*** Given data ***

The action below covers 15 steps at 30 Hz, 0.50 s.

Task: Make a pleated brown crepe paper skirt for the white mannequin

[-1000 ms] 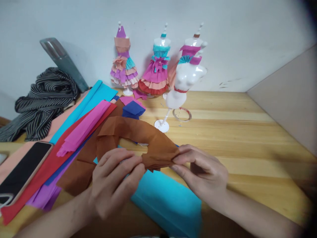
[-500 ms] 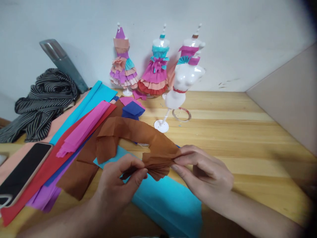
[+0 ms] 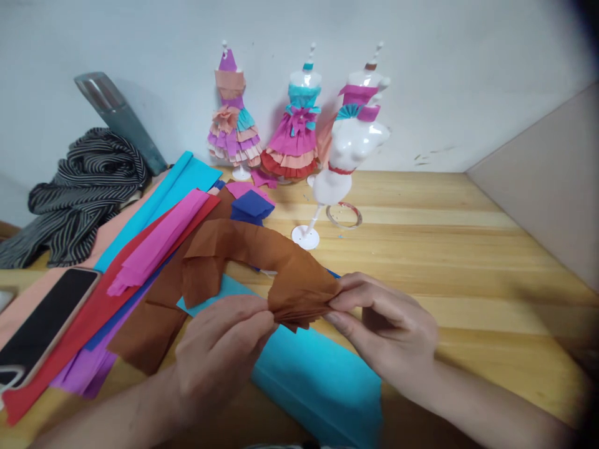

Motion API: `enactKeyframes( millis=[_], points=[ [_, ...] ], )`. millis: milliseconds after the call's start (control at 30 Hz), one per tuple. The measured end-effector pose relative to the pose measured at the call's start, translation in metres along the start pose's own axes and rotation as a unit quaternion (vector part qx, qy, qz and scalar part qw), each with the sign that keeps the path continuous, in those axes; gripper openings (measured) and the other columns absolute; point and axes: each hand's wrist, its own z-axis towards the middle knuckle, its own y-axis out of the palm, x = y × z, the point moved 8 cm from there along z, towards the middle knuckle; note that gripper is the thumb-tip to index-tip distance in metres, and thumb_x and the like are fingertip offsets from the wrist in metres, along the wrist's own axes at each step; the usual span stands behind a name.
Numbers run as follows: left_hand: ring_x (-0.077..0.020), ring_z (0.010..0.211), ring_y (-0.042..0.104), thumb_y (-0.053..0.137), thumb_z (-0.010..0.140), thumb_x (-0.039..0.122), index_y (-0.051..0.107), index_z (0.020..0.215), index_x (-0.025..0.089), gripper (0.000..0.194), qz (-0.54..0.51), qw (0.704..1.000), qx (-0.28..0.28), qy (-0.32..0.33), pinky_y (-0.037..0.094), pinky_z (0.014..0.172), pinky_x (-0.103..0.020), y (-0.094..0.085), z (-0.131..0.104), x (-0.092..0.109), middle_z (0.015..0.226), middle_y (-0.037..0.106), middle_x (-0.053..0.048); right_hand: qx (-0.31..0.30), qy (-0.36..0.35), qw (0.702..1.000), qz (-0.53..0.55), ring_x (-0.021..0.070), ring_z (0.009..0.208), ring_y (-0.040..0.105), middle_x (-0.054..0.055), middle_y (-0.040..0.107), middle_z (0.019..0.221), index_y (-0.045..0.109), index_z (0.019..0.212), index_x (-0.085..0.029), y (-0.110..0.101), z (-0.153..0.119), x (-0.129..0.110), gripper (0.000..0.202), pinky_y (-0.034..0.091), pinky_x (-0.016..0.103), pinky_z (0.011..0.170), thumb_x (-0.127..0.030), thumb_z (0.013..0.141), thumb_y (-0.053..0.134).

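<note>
In the head view, the person's left hand (image 3: pixel 219 352) pinches the near, pleated edge of a brown paper strip (image 3: pixel 255 243) between thumb and fingers, while the right hand (image 3: pixel 390 324) grips the same gathered folds from the other side with thumb and forefinger, so that the pleats are bunched between the two hands. From there the strip rises and arcs leftward, its far end bending down just above a larger brown sheet (image 3: pixel 150 327). The strip is in the middle of the scene, held above a wooden table (image 3: pixel 444 262), and beneath the hands a turquoise sheet (image 3: pixel 322 380) lies slanting toward the near edge. To the left, layered papers run diagonally: a folded turquoise length (image 3: pixel 156 202), a pink bundle (image 3: pixel 163 240), a red strip (image 3: pixel 102 318) and some purple paper (image 3: pixel 88 374). A dark-screened phone (image 3: pixel 47 324) rests partly over the red strip. Farther back on that side are a crumpled striped cloth (image 3: pixel 88 187) and a bottle (image 3: pixel 119 121) tilted against the wall (image 3: pixel 444 75). A folded blue piece (image 3: pixel 253 207) lies beyond the strip. Along the wall stand three small dress forms in paper outfits, and in front of the rightmost is a white form (image 3: pixel 353 146) with a red band (image 3: pixel 341 169) at its waist; a thin ring (image 3: pixel 359 219) lies beside its stand.
</note>
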Motion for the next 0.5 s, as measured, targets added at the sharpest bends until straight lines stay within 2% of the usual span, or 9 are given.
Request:
enactKeyframes(
  millis=[200,333,500],
  points=[
    [-0.0109,0.083,0.069,0.055,0.089,0.007,0.063,0.107,0.015,0.021,-0.013,1.0,0.002,0.01,0.058,0.073,-0.02,0.0011,-0.0011,0.0001,0.092,0.072,-0.002,0.006,0.017,1.0,0.016,0.0174,0.065,0.066,0.003,0.068,0.068,0.066,0.071,-0.022,0.0005,0.0023,0.0018,0.012,0.054,0.029,0.057,-0.012,0.075,0.071],
    [-0.0129,0.084,0.071,0.057,0.087,0.007,0.066,0.101,0.014,0.018,0.016,1.0,0.018,0.011,0.059,0.076,-0.022,0.0004,-0.0026,0.001,0.091,0.073,-0.004,0.019,0.018,0.999,0.027,0.0164,0.065,0.066,0.002,0.067,0.069,0.067,0.071,-0.022,-0.0014,0.0013,0.0012,0.014,0.054,0.028,0.057,-0.009,0.073,0.073],
    [-0.0116,0.073,0.072,0.059,0.087,0.011,0.067,0.088,0.017,0.01,0.036,0.999,0.031,-0.025,0.06,0.069,-0.018,0.0005,0.0,0.0003,0.082,0.075,-0.002,0.026,0.045,0.997,0.049,0.0168,0.065,0.066,0.003,0.067,0.07,0.068,0.069,-0.022,-0.0009,0.0012,0.0035,0.013,0.055,0.029,0.058,-0.011,0.073,0.073]
  ],
)
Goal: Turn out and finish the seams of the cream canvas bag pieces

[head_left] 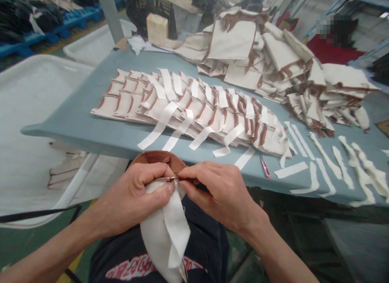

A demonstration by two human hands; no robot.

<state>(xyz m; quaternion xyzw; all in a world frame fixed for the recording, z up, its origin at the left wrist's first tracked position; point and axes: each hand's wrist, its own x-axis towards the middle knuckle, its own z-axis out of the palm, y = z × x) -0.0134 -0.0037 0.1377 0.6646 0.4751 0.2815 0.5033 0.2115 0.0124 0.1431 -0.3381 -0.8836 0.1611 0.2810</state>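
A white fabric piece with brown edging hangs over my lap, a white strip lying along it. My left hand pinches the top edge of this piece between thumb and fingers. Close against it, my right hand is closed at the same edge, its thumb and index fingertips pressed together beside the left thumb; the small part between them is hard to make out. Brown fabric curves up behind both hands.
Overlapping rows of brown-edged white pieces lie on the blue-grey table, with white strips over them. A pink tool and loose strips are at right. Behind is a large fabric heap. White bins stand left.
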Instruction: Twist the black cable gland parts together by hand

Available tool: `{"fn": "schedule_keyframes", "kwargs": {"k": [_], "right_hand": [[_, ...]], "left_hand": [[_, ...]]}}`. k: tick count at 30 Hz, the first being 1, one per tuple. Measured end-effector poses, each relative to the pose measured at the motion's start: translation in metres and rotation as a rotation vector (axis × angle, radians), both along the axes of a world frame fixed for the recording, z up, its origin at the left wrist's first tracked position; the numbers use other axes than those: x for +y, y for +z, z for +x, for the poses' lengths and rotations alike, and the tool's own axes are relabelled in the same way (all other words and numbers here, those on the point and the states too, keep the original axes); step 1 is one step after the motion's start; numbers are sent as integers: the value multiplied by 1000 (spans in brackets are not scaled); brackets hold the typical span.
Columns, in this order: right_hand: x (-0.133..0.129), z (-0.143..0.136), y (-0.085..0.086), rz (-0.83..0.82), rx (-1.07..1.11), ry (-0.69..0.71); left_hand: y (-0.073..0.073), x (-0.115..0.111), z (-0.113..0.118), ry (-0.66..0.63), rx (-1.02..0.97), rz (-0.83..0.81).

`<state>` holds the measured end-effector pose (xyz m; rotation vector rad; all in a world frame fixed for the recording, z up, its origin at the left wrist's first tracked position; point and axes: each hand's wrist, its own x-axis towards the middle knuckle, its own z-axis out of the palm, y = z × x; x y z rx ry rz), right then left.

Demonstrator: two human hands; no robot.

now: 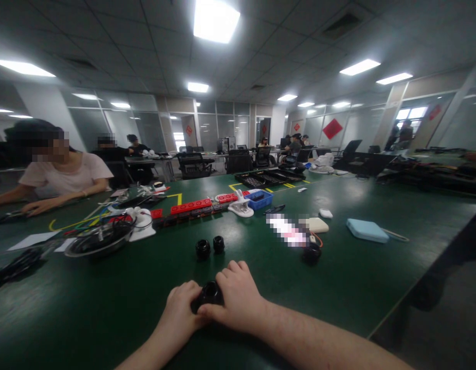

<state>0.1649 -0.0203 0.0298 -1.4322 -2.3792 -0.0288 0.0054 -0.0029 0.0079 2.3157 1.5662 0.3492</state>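
Note:
Between my two hands, low in the middle of the head view, is a black round part (211, 292) with a hole in its top. My left hand (183, 303) is closed on its left side. From the right, my right hand (238, 295) wraps round the same part, thumb in front. Just beyond my hands, two similar black round parts (203, 249) (218, 244) stand side by side on the green table (269, 288). Another black round object (311, 253) lies farther right, near a phone with a blurred screen (287, 230).
A metal bowl with black cables (97, 250) stands at the left, near a white stand (241, 206), red strips (190, 205) and a blue bin (259, 199). At the right lies a light blue case (367, 230). A person (64, 169) sits at the far left.

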Motion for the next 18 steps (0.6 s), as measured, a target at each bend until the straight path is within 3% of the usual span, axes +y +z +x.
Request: {"fn": "schedule_keyframes", "kwargs": {"k": [6,18], "right_hand": [[1,-3,-2,-12,13,10],[2,-3,-1,-26,42,69]], "left_hand": [[8,-5,3,-43,6,-20],[5,-6,1,-106,-15,-19]]}}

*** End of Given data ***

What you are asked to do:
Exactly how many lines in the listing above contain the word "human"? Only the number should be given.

Answer to this task:
2